## EXERCISE BRIEF
Work out how many lines of the material below mention the word "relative"; reply with the number only.

## RECORDS FOR THE TASK
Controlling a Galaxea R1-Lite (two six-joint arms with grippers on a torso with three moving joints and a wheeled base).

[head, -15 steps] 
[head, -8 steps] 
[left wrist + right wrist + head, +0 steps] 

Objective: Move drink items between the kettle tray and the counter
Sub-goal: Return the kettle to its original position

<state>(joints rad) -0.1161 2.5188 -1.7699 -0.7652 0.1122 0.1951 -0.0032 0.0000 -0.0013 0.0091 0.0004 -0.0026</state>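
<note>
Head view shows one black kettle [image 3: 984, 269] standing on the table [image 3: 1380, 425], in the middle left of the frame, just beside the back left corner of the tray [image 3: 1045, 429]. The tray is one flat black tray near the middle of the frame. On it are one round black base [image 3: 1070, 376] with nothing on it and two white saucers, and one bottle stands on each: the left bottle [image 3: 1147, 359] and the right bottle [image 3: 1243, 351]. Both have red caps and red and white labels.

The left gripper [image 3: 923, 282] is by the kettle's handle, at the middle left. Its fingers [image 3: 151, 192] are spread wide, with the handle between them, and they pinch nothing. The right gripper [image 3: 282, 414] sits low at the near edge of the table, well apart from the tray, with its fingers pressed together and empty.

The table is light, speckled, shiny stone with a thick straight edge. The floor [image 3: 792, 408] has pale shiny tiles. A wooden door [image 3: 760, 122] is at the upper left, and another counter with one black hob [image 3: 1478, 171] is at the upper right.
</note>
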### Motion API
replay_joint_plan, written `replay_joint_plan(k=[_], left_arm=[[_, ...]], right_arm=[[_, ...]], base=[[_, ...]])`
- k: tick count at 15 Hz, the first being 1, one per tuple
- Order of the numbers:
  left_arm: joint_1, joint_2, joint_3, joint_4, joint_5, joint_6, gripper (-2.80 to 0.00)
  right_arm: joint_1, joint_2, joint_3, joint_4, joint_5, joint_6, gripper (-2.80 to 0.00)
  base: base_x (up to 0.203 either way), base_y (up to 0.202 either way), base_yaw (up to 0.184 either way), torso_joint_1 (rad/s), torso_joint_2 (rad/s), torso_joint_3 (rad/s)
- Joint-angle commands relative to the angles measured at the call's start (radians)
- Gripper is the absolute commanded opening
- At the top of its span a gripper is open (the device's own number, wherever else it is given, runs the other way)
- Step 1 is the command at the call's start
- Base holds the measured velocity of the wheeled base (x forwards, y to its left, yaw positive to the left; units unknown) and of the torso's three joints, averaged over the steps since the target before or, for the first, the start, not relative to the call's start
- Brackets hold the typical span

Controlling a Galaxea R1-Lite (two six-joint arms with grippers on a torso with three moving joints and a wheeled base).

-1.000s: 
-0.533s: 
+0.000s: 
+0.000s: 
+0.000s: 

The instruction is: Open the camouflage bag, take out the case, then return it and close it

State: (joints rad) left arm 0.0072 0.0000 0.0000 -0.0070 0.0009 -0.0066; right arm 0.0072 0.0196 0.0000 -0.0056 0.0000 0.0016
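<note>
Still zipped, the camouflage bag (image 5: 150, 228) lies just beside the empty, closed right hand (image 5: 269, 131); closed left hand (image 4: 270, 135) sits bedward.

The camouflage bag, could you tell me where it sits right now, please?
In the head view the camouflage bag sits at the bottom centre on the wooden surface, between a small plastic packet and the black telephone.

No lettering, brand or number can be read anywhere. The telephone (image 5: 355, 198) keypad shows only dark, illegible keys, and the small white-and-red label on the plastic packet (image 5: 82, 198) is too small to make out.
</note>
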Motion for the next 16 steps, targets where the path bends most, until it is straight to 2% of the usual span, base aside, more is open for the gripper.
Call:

## REPLY
2